[Task objective]: Show every line of the records below that contains the word "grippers".

── Records provided ──

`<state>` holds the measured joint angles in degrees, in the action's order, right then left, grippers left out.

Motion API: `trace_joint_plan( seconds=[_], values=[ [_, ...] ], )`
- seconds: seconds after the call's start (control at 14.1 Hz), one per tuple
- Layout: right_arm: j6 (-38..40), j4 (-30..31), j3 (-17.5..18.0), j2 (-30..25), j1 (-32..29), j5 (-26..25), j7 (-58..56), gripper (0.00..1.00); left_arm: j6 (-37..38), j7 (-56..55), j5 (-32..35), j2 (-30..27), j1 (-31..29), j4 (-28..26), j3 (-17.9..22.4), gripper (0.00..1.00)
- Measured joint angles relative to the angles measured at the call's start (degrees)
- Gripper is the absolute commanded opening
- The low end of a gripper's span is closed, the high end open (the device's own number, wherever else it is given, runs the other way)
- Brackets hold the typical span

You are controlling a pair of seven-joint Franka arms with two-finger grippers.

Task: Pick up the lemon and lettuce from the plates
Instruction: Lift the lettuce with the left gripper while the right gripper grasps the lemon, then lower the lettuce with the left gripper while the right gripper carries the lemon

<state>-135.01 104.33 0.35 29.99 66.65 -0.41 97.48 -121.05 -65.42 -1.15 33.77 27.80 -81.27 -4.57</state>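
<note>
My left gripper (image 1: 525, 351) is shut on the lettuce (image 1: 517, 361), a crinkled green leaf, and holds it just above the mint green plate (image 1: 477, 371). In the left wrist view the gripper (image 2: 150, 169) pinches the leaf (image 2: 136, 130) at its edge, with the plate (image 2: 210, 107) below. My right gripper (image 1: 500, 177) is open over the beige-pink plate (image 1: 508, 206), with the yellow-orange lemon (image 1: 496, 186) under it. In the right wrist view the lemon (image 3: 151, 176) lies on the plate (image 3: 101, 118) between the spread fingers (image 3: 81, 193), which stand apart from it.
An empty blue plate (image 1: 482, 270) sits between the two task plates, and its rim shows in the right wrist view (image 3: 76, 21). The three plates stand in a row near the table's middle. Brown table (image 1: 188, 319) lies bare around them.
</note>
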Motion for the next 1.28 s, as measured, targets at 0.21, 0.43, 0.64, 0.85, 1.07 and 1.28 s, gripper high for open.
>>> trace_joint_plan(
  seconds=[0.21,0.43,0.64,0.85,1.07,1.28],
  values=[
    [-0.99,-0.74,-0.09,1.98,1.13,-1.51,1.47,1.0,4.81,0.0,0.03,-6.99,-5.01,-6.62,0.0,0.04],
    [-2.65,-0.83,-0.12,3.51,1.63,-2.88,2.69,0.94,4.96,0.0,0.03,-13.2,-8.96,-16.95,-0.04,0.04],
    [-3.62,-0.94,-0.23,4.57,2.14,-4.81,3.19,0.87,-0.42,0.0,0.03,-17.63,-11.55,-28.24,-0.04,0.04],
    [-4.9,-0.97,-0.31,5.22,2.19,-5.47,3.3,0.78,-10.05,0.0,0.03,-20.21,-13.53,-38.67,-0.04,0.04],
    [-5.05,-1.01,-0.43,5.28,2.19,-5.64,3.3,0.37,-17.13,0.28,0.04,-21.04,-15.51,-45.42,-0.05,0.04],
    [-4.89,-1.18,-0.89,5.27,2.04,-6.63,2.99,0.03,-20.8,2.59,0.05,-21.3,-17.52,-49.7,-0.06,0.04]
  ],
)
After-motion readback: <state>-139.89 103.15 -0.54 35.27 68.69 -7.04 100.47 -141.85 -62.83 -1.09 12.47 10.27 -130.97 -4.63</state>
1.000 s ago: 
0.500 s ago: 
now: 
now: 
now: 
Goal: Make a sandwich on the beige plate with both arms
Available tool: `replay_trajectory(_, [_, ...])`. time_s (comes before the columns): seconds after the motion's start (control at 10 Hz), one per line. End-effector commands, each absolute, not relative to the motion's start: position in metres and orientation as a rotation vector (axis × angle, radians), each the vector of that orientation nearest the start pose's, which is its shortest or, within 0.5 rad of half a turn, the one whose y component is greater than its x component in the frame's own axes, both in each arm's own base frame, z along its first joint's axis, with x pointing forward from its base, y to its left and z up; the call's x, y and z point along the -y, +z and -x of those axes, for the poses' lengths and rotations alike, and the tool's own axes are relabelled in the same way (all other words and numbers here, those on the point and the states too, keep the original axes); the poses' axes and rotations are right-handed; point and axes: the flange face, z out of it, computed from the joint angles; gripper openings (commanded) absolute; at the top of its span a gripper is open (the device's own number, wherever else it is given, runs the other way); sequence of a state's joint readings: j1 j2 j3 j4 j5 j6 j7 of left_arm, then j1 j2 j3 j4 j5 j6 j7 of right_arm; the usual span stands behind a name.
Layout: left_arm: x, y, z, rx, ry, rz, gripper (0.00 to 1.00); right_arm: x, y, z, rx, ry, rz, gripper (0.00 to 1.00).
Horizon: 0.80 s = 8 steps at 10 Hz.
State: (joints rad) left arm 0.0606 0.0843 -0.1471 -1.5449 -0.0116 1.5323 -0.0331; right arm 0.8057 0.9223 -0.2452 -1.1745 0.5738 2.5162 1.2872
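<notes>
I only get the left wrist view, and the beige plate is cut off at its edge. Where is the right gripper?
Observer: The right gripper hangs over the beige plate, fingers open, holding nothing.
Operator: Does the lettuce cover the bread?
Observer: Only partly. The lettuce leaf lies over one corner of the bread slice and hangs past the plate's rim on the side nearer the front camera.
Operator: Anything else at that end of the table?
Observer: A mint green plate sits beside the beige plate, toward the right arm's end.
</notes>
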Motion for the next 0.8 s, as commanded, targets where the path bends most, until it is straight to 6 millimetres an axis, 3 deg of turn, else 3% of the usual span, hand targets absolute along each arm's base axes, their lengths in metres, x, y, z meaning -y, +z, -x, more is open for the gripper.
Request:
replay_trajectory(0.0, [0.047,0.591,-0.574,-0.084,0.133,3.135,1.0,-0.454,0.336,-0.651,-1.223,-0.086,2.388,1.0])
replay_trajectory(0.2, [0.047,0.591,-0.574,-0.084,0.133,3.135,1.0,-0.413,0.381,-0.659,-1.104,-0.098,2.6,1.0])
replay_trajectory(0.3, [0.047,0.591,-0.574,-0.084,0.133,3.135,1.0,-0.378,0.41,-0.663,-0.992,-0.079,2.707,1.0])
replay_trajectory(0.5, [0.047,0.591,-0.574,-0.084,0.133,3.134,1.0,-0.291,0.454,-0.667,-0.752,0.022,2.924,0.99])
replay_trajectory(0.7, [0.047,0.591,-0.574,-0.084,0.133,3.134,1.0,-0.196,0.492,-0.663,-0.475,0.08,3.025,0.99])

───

[Response to the task]:
`<state>` holds the measured joint angles in degrees, in the action's order, right then left, grippers left out.
You are controlling a pair of seven-joint Franka arms with two-finger grippers.

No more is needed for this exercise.